Guía · 4 min · Conocimientos básicos
El bautismo de buceo: qué esperar, cómo prepararte y qué vas a sentir
He conducido más de cuatrocientos bautizos de buceo en doce años de carrera. Los recuerdo casi todos. No tanto por lo que ocurrió bajo el agua, sino por las caras al salir. Hay una expresión particular que ponen casi siempre las personas que acaban de experimentar la ingravidez por primera vez, una mezcla de desconcierto y algo parecido a la euforia, que no he visto en ninguna otra actividad. Es la cara de alguien que acaba de descubrir que el mundo es considerablemente más grande de lo que creía.
Qué es exactamente un bautizo de buceo
Un bautizo de buceo (o «discover scuba diving» en terminología PADI) es una inmersión guiada para personas sin experiencia previa. No otorga ninguna certificación, no es un curso, no hay examen, no obtienes un carnet, pero es la experiencia más honesta para saber si el buceo es para ti antes de comprometerte con el tiempo y el coste de una certificación completa. Se realiza típicamente a 3-5 metros de profundidad, dura entre 20 y 40 minutos en el agua, y en todo momento hay un instructor a tu lado.
El único requisito real es saber nadar. No hay un estándar mínimo definido por las agencias de formación, pero en la práctica el instructor evaluará que te sientes cómodo en el agua antes de sumergirte. Personas que nadan mal, que tienen claustrofobia severa o que tienen contraindicaciones médicas activas (apnea del sueño severa, perforación de tímpano reciente, resfriado con congestión nasal) deberían consultarlo previamente.
La sesión teórica previa: qué te van a explicar
Antes de entrar al agua, el instructor dedica entre 20 y 40 minutos a explicar el equipo, los gestos de comunicación básicos y los efectos de la presión en el cuerpo. De todo lo que te expliquen en ese momento, hay dos cosas que debes retener por encima de todo: la compensación de oídos (tapar la nariz y soplar suavemente durante el descenso para equilibrar la presión) y nunca retener el aliento (si necesitas ascender, exhala de forma continua). Esas dos reglas son las que distinguen una inmersión agradable de una que termina en el médico.

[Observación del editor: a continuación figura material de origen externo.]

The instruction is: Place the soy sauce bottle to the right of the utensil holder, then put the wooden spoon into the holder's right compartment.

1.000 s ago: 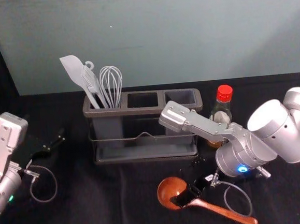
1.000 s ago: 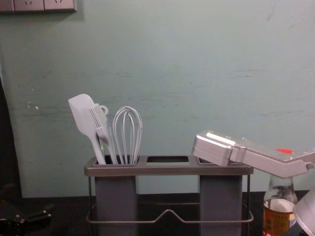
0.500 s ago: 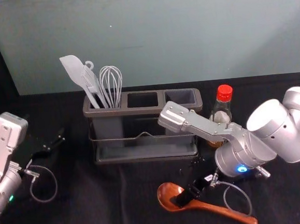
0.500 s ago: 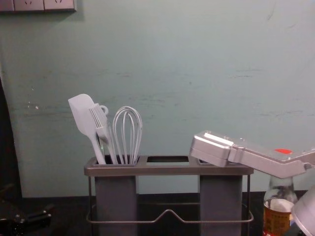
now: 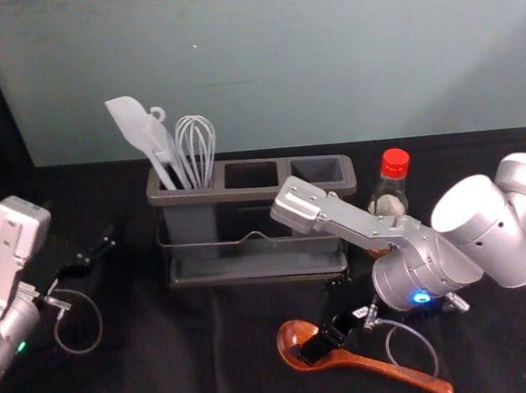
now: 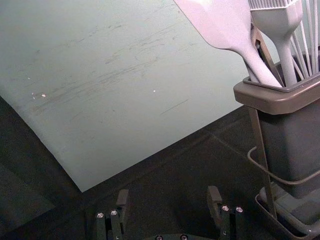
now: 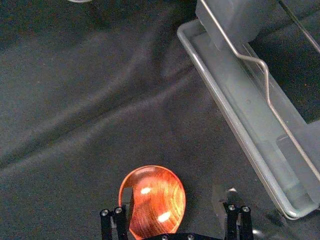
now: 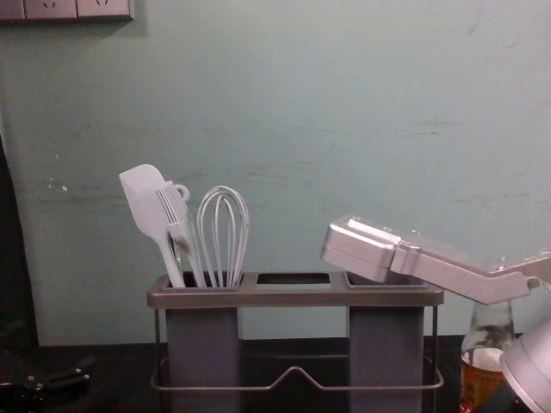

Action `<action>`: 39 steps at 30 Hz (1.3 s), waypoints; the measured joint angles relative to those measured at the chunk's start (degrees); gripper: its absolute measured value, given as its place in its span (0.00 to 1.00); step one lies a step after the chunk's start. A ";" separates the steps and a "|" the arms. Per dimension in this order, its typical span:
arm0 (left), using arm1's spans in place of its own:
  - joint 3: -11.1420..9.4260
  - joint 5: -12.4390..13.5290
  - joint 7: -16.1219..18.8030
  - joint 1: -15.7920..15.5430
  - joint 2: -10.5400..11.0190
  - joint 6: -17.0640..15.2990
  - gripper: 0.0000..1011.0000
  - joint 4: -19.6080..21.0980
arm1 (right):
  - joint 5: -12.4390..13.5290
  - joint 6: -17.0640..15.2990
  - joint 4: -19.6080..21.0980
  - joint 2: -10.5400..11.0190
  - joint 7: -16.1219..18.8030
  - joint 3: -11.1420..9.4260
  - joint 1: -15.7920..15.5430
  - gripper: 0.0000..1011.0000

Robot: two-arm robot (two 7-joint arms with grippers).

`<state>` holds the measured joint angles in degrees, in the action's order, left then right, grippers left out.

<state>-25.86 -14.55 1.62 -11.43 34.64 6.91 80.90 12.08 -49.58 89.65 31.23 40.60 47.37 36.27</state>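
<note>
Black cloth [image 5: 166,359] and grey-green wall [image 5: 325,55] in head view; glossy red-brown wooden spoon [image 5: 390,368] lies bottom centre-right, right gripper [image 5: 319,347] at its bowl, clear-glass soy sauce bottle [image 5: 389,190] upright at centre-right, beside utensil holder [image 5: 272,193], left gripper [image 5: 103,246] parked at left. Left wrist view: fingers apart, smooth pale spatula [image 6: 225,25] nearby; right wrist view: fingers apart, one overlapping the round, streaky-grained bowl. Chest view: bottle lower right, orange-brown label [image 8: 482,385], bent metal wire [image 8: 295,370] across holder front.
</note>
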 joint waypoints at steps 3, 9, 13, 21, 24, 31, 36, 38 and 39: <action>0.00 0.00 0.00 0.00 0.00 0.00 1.00 0.00 | 0.16 0.58 0.20 -0.01 0.34 -0.09 -0.18 0.99; 0.00 0.00 0.00 0.00 0.00 0.00 1.00 0.00 | 0.72 1.39 0.08 -0.10 0.89 -0.02 -0.37 0.99; 0.00 0.00 0.00 0.00 0.00 0.00 1.00 0.00 | 1.06 1.79 -0.06 -0.15 1.24 0.35 -0.37 0.99; 0.00 0.00 0.00 0.00 0.00 0.00 1.00 0.00 | 1.25 2.34 -0.35 -0.01 1.80 1.44 0.16 0.99; 0.00 0.00 0.00 0.00 0.00 0.00 1.00 0.00 | 1.21 2.34 -0.45 0.02 1.93 1.93 0.37 0.99; 0.00 0.00 0.00 0.00 0.00 0.00 1.00 0.00 | 1.06 2.14 -0.57 0.09 1.93 2.53 0.59 0.99; 0.00 0.00 0.00 0.00 0.00 0.00 1.00 0.00 | 0.89 1.99 -0.69 0.03 1.86 2.77 0.61 0.99; 0.00 0.00 0.00 0.00 0.00 0.00 1.00 0.00 | 0.70 1.98 -0.76 -0.01 1.79 2.85 0.61 0.99; 0.00 0.00 0.00 0.00 0.00 0.00 1.00 0.00 | 0.64 1.98 -0.79 -0.02 1.76 2.88 0.61 0.99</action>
<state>-25.86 -14.55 1.62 -11.43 34.65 6.90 80.90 12.72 -47.60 88.87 31.21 42.36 50.26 36.88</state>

El briefing también incluye los gestos básicos de comunicación: pulgar arriba (quiero subir), pulgar abajo (vamos a bajar), palma abierta moviéndose de lado a lado (hay un problema), círculo con el dedo pulgar e índice (estoy bien). No necesitas memorizar el alfabeto completo de señas subacuáticas para un bautizo, con estos cuatro gestos y el contacto visual constante con tu instructor, tienes suficiente.
Los primeros metros bajo el agua: qué esperar
Los primeros treinta segundos bajo el agua son los más extraños. El sonido desaparece casi completamente (solo oirás el ruido de tus propias burbujas y, quizá, el chasquido de algún crustáceo). La visión se vuelve más estrecha por la máscara. Y el cuerpo, que esperaba sentir el fondo bajo los pies, no encuentra nada. El primer instinto de muchas personas es querer subir. Es normal: es exactamente el instinto de supervivencia reaccionando a una situación para la que no estamos diseñados. Si respiras despacio y miras al instructor, ese instinto se calma en menos de un minuto.

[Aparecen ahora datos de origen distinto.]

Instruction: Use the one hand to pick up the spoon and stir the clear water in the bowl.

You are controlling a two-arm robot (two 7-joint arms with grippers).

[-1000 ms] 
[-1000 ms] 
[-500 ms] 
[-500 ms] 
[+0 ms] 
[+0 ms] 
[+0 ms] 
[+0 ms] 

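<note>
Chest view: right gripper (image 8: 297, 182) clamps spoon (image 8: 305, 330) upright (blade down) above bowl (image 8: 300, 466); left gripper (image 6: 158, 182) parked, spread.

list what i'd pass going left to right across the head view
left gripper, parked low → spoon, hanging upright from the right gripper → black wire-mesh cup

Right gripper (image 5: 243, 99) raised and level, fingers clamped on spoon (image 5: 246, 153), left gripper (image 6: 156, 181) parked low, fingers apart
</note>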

A partir de ese primer minuto, empieza lo bueno. La flotabilidad neutra, la sensación de no pesar nada, es algo para lo que no existe analogía en tierra. No es como nadar: en la superficie del agua siempre sientes el tirón de la gravedad. Bajo el agua, si el lastre está bien ajustado, simplemente flotas. Muchas personas describen la primera inmersión como «volar despacio». Es una descripción bastante exacta.

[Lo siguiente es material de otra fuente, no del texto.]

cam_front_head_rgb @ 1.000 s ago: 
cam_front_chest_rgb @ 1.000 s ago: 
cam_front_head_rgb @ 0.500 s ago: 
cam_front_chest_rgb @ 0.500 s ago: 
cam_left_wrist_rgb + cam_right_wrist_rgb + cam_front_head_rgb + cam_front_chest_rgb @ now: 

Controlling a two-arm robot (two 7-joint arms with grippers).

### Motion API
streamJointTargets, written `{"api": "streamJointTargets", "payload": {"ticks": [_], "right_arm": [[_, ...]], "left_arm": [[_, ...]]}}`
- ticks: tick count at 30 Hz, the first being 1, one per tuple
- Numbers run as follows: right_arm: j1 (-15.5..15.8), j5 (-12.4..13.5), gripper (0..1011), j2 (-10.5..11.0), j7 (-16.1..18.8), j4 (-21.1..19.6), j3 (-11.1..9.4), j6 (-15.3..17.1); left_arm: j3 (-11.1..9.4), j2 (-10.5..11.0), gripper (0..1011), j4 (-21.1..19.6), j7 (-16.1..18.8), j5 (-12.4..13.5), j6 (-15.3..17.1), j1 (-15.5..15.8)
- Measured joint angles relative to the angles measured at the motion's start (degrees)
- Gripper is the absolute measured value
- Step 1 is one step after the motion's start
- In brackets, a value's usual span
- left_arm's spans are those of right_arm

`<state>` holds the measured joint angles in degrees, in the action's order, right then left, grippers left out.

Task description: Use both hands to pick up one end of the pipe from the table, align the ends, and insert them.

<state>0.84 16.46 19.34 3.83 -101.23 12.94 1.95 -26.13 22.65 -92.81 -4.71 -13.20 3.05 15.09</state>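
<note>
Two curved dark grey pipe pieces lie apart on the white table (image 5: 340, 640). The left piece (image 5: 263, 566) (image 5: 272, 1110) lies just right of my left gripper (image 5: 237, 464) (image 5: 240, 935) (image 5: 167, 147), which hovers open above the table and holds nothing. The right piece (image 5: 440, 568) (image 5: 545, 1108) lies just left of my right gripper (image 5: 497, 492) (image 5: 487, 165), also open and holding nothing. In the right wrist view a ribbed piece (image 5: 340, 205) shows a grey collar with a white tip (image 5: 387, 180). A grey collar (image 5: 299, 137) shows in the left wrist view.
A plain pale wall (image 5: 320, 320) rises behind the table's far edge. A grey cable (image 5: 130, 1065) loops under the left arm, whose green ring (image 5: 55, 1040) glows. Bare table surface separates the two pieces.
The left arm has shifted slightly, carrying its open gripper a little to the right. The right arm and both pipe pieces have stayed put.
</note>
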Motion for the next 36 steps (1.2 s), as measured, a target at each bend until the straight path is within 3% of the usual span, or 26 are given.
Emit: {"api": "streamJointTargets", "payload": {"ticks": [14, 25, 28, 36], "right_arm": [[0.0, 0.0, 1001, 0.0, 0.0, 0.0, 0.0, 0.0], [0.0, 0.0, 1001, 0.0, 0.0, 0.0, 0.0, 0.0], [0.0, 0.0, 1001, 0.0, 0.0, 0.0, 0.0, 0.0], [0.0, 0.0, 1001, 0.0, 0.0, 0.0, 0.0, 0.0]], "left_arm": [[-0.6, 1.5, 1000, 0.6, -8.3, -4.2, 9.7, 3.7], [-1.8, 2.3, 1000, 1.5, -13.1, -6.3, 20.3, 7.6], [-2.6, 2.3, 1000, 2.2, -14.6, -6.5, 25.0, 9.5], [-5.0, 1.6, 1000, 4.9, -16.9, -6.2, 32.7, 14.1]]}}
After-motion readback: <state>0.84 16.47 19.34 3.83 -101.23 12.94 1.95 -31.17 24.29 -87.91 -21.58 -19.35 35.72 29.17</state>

Después del bautizo: ¿y ahora qué?
Si el bautizo te ha gustado, el siguiente paso natural es el curso Open Water, que tiene una duración de 3-4 días (o más, distribuido en fines de semana) y te certifica para bucear de forma autónoma hasta 18 metros en cualquier parte del mundo. Si el bautizo fue bien pero aún tienes dudas, muchos centros ofrecen un segundo bautizo o una sesión de piscina para consolidar la experiencia antes de comprometerte con el curso.
Si la experiencia fue incómoda, oídos que no compensaron, ansiedad que no se fue, sensación de claustrofobia, no lo des por perdido. El 8-10% de las personas que hacen un bautizo tienen algún problema de compensación que se resuelve fácilmente con técnica y práctica. La ansiedad del primer día, en más del 80% de los casos, desaparece completamente antes del final del curso Open Water. El primer bautizo es el momento más raro de toda la curva de aprendizaje; a partir de ahí, el buceo se vuelve progresivamente más natural.